Poet and English professor Samuel Hazo's creation opened its 48th season (48th!) on Oct. 15 with Paul Muldoon, the Pulitzer-winning Northern Ireland-born poet who's poetry editor of The New Yorker. Muldoon, 57, has a wild head of graying hair. He reads in a husky, deliberate voice with a light accent. (He's lived in the U.S. for two decades, currently teaching at Princeton.) Bespectacled, he has an air of John Lennonish mild cheek, and a habit of looking up somewhat challengingly at his audience at each stanza break.

It was easy to see why Hazo gave Muldoon the IPF's cash-prize Charity Randall Award for poets distinguished both on the page and in person. Muldoon, whose critically lauded work is often classified as obscure, spent a good deal of time telling the stories behind these 15 or so poems. "Graveyard visitations were very high on the list of social activities in that part of the world," he said, prefacing a poem recounting a childhood episode. He introduced "a poem having to do with a series of sensations through a hole in the wall" by saying, "It's a bit of a jumble. We'll see how we get through it." He offered a glimpse of his creative process, telling how a poem about his sister dying of ovarian cancer began as a verse about "one of my favorite animals, the turkey buzzard," and noting how another was inspired by a medical term for his unborn daughter's position in the womb: "The moment I heard that phrase, 'footling breach,' I felt a little poem coming on." And he read two new poems about porcupines.

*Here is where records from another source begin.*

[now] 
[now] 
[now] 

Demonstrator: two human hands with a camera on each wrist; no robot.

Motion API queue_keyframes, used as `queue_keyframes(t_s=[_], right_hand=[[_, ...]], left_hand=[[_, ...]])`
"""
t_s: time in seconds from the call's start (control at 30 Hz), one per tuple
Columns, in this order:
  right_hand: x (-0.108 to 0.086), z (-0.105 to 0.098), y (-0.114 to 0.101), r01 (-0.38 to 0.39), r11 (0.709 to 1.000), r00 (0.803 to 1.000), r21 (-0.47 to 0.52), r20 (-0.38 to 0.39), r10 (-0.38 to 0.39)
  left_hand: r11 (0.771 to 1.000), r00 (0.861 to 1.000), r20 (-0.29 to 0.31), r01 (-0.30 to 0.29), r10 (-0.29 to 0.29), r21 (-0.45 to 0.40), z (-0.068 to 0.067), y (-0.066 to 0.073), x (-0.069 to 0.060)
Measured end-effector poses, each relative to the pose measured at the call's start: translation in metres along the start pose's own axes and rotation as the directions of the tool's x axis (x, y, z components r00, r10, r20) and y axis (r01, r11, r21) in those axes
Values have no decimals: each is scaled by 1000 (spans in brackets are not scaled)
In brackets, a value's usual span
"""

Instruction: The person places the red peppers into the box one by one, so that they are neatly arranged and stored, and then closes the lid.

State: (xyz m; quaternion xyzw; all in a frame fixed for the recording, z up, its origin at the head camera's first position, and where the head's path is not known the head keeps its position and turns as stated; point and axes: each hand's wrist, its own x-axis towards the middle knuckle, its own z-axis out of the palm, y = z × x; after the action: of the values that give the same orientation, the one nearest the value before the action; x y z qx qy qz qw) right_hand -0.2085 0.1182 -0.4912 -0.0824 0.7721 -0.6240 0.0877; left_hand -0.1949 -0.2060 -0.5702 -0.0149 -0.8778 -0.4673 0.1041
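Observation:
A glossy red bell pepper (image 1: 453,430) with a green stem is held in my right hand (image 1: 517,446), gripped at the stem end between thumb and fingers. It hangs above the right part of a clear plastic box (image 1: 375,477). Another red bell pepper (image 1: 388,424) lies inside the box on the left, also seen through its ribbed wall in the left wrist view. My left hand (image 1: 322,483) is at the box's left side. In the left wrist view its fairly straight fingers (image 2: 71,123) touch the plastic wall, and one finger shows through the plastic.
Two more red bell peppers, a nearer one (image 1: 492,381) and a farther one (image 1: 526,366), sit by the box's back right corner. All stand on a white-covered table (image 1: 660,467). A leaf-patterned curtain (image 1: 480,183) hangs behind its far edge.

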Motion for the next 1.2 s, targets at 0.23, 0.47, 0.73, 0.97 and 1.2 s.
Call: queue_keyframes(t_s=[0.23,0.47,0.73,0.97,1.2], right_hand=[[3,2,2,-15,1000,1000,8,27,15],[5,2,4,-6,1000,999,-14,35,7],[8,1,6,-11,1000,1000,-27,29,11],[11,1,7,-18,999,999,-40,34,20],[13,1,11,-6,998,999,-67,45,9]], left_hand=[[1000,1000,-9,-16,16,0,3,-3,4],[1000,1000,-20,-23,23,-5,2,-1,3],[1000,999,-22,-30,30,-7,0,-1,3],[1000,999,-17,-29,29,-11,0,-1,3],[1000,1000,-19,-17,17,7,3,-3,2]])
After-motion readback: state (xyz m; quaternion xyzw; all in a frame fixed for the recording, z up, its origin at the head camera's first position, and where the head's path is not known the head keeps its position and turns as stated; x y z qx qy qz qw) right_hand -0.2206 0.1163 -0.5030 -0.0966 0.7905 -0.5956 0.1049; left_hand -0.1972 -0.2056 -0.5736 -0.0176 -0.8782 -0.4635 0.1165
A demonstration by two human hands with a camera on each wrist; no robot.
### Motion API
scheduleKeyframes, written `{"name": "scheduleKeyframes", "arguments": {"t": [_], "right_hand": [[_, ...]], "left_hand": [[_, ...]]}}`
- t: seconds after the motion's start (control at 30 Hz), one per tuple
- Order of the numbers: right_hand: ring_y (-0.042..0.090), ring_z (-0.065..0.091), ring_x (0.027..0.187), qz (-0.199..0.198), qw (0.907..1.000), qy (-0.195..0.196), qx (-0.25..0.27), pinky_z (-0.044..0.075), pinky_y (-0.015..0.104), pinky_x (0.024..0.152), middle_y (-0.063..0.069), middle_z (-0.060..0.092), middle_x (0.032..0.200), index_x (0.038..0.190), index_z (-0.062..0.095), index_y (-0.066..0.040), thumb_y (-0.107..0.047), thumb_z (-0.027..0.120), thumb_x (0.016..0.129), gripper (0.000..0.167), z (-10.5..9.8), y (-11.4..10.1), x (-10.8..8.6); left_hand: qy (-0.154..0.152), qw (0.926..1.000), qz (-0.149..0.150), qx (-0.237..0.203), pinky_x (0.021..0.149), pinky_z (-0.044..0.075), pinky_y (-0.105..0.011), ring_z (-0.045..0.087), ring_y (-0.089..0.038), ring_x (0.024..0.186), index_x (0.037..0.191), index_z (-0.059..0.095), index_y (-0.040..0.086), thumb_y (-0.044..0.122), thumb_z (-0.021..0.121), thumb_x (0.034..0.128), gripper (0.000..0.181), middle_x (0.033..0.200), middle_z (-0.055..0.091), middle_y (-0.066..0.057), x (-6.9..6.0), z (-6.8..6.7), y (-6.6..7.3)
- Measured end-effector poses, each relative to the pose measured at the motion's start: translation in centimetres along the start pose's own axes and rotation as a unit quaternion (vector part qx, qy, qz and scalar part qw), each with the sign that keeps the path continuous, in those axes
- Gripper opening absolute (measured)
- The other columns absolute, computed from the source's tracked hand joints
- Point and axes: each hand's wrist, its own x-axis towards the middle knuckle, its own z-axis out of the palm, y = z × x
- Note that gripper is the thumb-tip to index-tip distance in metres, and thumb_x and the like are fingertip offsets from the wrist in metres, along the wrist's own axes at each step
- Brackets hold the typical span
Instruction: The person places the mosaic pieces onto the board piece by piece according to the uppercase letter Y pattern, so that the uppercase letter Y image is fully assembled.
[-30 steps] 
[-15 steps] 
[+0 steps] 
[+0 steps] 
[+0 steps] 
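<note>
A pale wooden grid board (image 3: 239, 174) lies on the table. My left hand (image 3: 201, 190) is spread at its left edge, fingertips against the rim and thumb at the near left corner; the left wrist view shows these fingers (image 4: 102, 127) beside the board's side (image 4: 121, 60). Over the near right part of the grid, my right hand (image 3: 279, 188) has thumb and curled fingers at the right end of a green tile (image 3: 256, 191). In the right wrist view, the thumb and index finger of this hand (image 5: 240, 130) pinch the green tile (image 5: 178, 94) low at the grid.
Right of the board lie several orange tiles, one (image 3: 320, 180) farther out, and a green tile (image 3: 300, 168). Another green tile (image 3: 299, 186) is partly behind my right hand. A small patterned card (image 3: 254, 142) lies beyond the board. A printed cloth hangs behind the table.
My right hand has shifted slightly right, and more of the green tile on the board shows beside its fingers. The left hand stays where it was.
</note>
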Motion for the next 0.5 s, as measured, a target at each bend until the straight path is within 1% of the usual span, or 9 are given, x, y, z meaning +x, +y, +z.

But as with many good poetry readings, what I remember is the pleasure of the sounds, and the emotions they conjure: "Sinking fast in a dear crypt" and "the horse-hair-fringed niche" are two of Muldoon's I jotted down. And this turn of phrase: "Nothing can confirm one's sense of being prized than a sense of another's being anathematized."

It was a busy arts night in Oakland: Within a couple blocks of the Carnegie Lecture Hall, Squonk Opera's outdoor extravaganza Astro-Rama opened; Scott Turow awarded Anthony Varallo the Drue Heinz Prize; and Pitt Rep opened The Clean House. But with Muldoon demonstrating, as he put it, how the performance of poems is "the completion of their poetic moment," the Carnegie was a good place to be.